As they migrated, Chinese men carried Confucian traditions of familial duty, although they were rarely able to physically bring their families with them. Confucianism dictated that men were responsible for the economic success of the family.[13] Most migrants hoped that success in the U.S. would allow them to return to China and their families. These men have been called sojourners, a term defined in this specific context by Chicago sociologist, Paul Siu, in the 1930s.[14] Return migration was available to about one-third of the sojourner population, and the rest chose to stay in the U.S. and send for their families when possible.[15] Sojourner identity in the U.S. was initially based on family or clan, with a gradual shift toward a broader Chinese identity in the late nineteenth century as the nationalist movement gained momentum.[16] Siu’s characteristics of sojourner identity also include “ethnocentrism and the in-group tendency” meaning the sojourners had pride in their heritage and sought to maintain it in their new location.[17] Chinese Americans also exhibited characteristics of a growing Chinese nationalist identity in the choice to participate in the fair and in the design of the exhibit.

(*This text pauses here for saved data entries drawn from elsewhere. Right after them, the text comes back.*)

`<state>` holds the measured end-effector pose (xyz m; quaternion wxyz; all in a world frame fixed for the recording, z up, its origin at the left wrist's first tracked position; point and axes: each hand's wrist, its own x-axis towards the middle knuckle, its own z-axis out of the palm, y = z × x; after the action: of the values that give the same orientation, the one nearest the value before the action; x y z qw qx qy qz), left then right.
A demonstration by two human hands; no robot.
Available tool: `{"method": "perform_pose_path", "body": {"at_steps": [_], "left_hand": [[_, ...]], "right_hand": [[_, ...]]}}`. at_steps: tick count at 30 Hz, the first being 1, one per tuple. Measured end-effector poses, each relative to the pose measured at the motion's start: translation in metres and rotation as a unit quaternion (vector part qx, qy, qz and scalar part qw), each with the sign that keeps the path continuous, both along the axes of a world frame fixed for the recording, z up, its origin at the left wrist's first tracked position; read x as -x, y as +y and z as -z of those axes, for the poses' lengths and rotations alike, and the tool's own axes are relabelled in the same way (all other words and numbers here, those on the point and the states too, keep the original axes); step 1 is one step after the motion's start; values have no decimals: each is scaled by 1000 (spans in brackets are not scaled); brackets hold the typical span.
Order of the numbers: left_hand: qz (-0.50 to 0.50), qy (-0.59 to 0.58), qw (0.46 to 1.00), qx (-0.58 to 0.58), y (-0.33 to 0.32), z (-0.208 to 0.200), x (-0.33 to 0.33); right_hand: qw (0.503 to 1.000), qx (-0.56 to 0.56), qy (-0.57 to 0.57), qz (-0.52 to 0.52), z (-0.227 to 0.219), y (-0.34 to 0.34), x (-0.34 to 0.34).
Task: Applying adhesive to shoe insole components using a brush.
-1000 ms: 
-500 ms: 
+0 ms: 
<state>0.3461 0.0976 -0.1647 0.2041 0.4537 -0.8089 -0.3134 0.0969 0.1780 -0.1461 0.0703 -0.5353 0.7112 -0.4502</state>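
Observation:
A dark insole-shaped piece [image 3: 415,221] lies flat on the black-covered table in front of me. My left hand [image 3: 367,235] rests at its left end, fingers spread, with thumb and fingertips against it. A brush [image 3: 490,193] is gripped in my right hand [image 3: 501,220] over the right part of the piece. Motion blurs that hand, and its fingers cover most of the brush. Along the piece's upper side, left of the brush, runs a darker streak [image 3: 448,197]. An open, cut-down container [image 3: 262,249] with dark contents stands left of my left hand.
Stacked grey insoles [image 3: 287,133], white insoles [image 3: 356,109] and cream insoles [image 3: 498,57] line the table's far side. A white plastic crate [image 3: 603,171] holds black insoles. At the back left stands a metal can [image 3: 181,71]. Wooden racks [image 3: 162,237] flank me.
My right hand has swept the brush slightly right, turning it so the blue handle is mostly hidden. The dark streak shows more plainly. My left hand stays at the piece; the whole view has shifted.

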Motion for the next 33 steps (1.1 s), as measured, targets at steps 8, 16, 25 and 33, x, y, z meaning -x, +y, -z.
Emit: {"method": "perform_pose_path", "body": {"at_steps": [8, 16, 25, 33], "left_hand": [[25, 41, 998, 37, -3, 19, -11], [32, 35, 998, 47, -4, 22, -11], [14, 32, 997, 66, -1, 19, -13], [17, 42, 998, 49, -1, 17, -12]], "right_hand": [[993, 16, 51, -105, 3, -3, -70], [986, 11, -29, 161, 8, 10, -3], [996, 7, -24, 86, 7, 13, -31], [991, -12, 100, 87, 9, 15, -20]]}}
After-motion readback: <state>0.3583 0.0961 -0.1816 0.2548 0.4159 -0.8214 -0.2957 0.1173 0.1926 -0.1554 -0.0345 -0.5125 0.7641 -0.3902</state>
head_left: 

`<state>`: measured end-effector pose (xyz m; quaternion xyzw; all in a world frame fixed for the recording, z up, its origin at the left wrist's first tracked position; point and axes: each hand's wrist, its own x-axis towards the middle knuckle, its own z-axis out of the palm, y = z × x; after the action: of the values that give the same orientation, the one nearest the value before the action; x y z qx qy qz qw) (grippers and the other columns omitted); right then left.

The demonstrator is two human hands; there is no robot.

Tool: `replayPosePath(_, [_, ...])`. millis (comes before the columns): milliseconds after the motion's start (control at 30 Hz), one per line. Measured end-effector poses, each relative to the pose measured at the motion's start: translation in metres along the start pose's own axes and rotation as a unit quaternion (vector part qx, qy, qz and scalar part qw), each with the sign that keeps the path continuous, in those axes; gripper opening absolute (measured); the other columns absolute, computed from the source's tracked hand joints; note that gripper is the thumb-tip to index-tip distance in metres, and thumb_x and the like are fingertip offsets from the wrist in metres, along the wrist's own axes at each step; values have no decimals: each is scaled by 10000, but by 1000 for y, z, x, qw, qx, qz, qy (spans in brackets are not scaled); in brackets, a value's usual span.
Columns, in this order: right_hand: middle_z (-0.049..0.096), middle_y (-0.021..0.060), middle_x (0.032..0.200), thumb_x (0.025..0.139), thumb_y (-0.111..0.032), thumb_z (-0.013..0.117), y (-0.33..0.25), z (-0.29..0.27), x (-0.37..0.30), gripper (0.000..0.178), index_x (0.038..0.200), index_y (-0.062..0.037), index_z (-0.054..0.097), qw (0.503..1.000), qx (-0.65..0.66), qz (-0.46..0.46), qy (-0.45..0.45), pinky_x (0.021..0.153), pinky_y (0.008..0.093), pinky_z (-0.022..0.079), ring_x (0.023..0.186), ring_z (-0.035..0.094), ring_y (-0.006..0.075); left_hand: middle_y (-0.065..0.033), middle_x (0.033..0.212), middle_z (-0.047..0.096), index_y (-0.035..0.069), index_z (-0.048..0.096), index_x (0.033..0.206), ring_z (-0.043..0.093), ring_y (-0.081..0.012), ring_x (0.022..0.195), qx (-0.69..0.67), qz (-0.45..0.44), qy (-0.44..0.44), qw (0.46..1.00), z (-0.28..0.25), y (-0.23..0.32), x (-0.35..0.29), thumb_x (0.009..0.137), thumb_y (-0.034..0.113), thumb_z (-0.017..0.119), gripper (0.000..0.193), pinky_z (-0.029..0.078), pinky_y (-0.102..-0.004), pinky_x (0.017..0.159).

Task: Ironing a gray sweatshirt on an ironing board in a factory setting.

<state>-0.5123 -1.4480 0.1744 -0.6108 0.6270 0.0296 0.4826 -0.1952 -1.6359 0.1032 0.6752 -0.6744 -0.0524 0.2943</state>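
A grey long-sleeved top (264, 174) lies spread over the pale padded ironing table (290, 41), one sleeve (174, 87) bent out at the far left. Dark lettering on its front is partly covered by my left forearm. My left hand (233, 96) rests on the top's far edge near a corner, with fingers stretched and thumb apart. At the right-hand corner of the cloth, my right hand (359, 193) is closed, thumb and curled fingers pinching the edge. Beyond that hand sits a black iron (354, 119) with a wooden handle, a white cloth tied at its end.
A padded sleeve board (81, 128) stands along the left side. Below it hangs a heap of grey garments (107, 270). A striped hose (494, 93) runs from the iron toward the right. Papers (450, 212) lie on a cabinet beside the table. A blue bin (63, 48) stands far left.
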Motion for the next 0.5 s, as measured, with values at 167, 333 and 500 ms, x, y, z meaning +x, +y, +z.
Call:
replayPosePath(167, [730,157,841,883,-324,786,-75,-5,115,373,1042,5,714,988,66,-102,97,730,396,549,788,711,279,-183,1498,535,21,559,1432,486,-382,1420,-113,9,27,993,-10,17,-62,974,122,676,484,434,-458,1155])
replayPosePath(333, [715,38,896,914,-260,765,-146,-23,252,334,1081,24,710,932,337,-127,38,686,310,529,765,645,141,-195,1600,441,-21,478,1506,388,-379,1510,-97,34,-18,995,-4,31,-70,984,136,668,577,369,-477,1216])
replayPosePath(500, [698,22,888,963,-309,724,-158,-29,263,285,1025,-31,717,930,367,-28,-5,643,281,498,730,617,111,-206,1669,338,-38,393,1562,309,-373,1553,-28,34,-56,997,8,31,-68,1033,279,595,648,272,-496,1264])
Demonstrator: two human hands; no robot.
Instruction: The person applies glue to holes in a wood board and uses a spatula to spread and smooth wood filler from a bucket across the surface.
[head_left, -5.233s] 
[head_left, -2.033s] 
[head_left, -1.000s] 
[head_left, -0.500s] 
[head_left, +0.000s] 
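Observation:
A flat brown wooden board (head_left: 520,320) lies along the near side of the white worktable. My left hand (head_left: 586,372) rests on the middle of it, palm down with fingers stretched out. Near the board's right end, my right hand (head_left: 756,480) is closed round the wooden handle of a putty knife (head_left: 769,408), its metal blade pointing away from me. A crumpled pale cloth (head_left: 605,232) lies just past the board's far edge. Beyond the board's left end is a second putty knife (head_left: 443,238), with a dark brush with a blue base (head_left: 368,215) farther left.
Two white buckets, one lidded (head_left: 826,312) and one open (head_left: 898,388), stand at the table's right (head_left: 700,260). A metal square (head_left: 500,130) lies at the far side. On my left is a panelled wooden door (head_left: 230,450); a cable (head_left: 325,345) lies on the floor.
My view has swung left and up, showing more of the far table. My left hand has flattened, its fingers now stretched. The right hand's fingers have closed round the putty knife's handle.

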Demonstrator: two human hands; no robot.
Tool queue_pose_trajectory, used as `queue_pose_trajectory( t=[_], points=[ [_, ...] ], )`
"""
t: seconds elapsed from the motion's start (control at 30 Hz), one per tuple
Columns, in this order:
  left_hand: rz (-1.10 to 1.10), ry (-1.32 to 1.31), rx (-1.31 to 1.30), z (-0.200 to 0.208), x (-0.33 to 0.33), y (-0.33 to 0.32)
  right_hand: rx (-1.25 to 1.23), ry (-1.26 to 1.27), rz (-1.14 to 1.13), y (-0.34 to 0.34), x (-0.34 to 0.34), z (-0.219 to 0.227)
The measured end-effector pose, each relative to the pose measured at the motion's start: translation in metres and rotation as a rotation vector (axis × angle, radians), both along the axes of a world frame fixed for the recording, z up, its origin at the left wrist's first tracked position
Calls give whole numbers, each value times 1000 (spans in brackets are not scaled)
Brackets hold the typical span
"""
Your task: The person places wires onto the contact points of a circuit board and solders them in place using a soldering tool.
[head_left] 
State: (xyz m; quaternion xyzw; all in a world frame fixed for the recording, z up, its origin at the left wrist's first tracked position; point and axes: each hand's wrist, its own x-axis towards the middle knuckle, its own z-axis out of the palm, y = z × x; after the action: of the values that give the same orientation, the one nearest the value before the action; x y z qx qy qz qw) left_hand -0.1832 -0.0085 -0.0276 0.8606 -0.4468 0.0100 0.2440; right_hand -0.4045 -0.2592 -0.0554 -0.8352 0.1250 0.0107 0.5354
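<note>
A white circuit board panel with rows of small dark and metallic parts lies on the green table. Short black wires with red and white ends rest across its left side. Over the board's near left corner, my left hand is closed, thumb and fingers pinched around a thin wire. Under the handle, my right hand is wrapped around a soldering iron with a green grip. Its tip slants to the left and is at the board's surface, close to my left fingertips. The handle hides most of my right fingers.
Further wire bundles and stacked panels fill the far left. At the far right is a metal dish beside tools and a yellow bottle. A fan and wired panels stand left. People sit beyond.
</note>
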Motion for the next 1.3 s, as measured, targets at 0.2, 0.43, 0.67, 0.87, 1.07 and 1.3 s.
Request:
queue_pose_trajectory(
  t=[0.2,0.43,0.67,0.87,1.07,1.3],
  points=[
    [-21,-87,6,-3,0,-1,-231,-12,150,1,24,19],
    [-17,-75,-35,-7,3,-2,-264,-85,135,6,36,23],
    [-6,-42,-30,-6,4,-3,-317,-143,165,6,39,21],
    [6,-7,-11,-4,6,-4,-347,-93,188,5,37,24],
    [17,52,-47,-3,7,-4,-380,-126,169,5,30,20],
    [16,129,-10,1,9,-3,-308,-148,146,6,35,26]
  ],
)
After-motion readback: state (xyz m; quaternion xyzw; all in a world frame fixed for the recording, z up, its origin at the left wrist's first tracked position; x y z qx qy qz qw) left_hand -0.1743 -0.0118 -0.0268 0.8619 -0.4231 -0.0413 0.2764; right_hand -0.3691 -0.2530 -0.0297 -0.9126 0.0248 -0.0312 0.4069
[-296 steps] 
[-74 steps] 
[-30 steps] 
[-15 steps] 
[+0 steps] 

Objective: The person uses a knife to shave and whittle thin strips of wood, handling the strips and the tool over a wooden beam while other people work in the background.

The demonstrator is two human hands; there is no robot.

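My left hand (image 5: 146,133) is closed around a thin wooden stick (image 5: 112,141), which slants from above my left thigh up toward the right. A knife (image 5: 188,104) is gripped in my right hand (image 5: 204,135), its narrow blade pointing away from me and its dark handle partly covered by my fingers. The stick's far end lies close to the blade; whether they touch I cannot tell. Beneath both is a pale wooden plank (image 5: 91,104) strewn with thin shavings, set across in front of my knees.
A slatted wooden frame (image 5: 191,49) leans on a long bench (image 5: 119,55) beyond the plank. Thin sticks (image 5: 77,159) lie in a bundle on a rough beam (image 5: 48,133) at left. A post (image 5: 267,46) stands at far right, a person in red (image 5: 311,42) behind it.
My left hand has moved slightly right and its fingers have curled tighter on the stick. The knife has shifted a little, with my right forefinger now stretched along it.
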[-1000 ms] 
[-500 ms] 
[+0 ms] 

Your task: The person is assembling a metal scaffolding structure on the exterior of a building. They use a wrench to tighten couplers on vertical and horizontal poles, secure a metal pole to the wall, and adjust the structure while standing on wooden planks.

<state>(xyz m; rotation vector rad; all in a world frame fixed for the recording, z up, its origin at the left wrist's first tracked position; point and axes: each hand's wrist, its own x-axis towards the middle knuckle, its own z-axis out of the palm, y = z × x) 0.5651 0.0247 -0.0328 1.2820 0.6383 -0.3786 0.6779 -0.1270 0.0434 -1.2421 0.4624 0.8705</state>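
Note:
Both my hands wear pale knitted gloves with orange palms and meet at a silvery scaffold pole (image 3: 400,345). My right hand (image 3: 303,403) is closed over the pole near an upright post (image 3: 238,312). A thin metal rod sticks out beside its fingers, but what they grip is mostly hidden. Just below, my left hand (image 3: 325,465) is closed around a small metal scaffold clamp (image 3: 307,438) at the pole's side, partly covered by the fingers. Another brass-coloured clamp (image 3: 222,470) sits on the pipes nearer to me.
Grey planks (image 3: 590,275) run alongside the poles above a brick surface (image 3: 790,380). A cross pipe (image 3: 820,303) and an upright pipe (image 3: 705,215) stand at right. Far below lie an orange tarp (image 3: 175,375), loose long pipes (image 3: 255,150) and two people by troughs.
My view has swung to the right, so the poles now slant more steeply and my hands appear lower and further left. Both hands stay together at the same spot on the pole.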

After the initial flood of sojourners into the United States in the 1850s, white residents of the U.S. frequently opined in newspapers and other public contexts that they were taking all the jobs. During Reconstruction, the white middle class grouped Chinese laborers with formerly enslaved black laborers, perceiving both as morally degenerate and dangerous to Republican social and economic values.[18] The completion of the Transcontinental Railroad and closing of vast numbers of mines in the second half of the nineteenth century caused many Chinese laborers to switch to other jobs that had traditionally hired whites, heightening anti-Chinese sentiment on a national level.[19] The same racial prejudices directed at black and indigenous residents of the U.S. were extended to Chinese Americans—they were unfairly associated with uncivilized behavior, such as trafficking, opium use, gang violence, and unsanitary foodways, activities perceived to be connected to Chinatowns across the country.[20] Thus, federal legislation began to curb entry into the country and employment for Chinese migrants. Naturalization of Chinese people as citizens of the United States was prohibited in 1870. The Page Act of 1875 prevented Asian contract laborers, Asian women likely to engage in the commercial sex trade (all single women, according to the Act), and convicted criminals of any ethnicity from entering the United States. These laws, as well as mounting anti-Chinese sentiment, led to the passage of the Chinese Exclusion Act in 1882, which was enacted to prevent most Chinese from entering the country for ten years. In 1892, the Geary Act extended the Exclusion Act and required all Chinese to carry resident certificates.[21] All these discriminatory acts of legislation caused the diplomatic relationship between the United States and China to deteriorate.[22]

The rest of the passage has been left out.